Szymczak-Pajor, I., Miazek, K., Selmi, A., Balcerczyk, A., & Śliwińska, A. (2022). The Action of Vitamin D in Adipose Tissue: Is There the Link between Vitamin D Deficiency and Adipose Tissue-Related Metabolic Disorders? International Journal of Molecular Sciences, 23(2), 956.

Show Notes:

00:26 Vitamin D is sequestered in fat tissue.

00:30 Vitamin D influences your metabolism, with the release of adipocytokines like leptin and adiponectin.

00:58 Vitamin D insufficiency causes a dysregulation within your fat cells, which contribute to metabolic disease and chronic inflammation.

01:30 If you live north of Atlanta Georgia, winter sun is insufficient to induce vitamin D cutaneous synthesis.

02:25 Vitamin D in adipose (fat) tissue affects, energy metabolism and how many fat cells you are making.

02:40 When you are overweight and obese, your fat cells become necrotic, and they can die. Calcium signaling is intimately involved in fat cell apoptosis. Calcium and vitamin D go hand in hand.

03:22 The active form of vitamin D is produced, stored and degraded in fat tissue. The vitamin D receptor and the active vitamin D metabolite are expressed in adipocytes (fat cells) allowing vitamin D to exert genomic and non-genomic responses in fat cells. It affects the release or lipolysis of fat.

04:30 Vitamin D exerts significant effects on the formation of fat cells (adipogenesis). That is a gain of billions of new fat cells for every 10 pounds of body weight.

05:00 Sufficient levels active metabolites of vitamin D suppress the accelerated adipogenesis, shown in animal and cellular models.

06:00 Supplemental ergocalciferol, vitamin D2, is not as effective a vitamin D3. Ergocalciferol can be found in mushrooms. Placing your mushrooms in the sun, increases their amount of vitamin D2 and D4.

07:00 Vitamin D3 (Cholecalciferol) is acquired from your food or sun exposure. Food sources are fatty fish, dairy, ruminants, the flesh/skin of vertebrae animals, egg yolks and dietary supplements.

08:10 Vitamin D5, sitocalciferol, is derived from an Ayurvedic herb called Rauwolfia serpentina.

09:05 Your liver is responsible for hydroxylating pre-vitamin D into the somewhat active form, calcidiol. This is what is measured in your blood, 25-hydroxy vitamin D.

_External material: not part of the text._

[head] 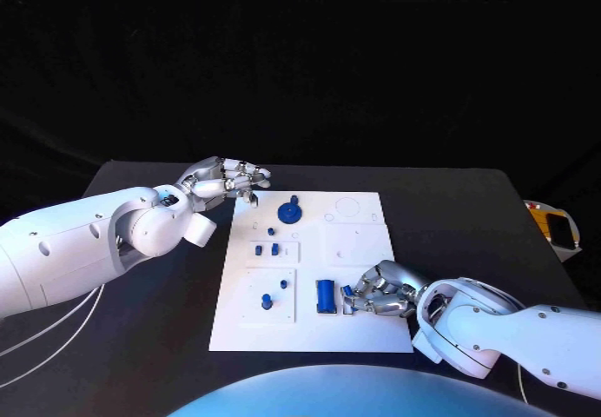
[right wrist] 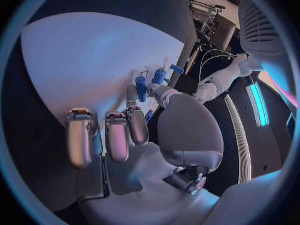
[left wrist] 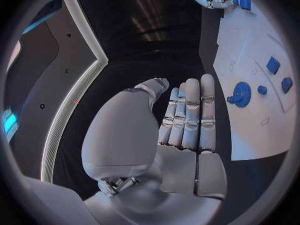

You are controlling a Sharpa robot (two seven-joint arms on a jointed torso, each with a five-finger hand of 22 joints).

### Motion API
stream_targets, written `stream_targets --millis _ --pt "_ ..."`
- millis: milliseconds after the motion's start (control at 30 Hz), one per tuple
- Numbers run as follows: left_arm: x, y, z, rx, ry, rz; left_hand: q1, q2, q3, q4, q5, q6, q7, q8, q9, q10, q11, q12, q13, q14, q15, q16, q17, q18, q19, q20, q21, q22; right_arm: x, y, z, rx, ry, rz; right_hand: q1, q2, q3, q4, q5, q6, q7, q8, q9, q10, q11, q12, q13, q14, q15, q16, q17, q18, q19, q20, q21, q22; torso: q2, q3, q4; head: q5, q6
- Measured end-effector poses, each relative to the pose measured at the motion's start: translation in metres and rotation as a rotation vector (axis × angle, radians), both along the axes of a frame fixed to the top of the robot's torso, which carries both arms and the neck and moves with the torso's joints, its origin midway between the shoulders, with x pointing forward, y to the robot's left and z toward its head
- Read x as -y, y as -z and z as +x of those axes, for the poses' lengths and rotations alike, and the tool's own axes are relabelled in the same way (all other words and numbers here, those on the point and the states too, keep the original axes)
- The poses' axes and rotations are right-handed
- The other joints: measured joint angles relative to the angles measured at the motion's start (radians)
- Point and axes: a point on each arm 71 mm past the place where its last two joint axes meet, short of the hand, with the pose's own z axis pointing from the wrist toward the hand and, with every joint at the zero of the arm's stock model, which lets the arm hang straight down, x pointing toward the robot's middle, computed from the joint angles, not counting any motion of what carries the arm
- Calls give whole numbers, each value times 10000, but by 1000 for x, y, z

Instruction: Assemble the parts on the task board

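Closest to me, the right robot hand (head: pixel 379 294) sits on the near right part of the task board (head: pixel 359 252), fingers curled in beside the blue bar (head: pixel 326 295) that lies in a recess there. Honestly I cannot tell whether it's pinching anything; a bit of blue shows between its fingers in the wrist view, but the grip is hidden. Over on the far side, the left robot hand (head: pixel 229 183) hovers off the board's far left corner, released, fingers straight and holding nothing. A blue round knob (head: pixel 289 211) sits near that end, two small blue blocks (head: pixel 267 249) in the middle tray, and a blue peg (head: pixel 267 301) in the near left one. My guess is it's working on seating the bar. Next move probably needs a careful push straight down without tipping it.
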Motion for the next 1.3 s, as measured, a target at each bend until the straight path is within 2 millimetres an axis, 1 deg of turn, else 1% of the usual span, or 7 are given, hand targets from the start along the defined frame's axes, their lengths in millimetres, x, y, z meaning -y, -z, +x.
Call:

09:20 Either your fat cells or your kidney further hydroxylates it into 125-dihydroxy vitamin D, calcitriol, is the active form.

09:55 The conversion from 25-hydroxy vitamin D to the 125 dihydroxy vitamin D is down regulated In fat cells, particularly in overweight people.

12:09 Vitamin D activates the vitamin D receptor. Generally, vitamins are cofactors. Vitamin D receptor is found in your fat tissue, kidney, muscle, and bone. When it is activated, it effects your immune system, calcium homeostasis and binding and many inflammatory pathways.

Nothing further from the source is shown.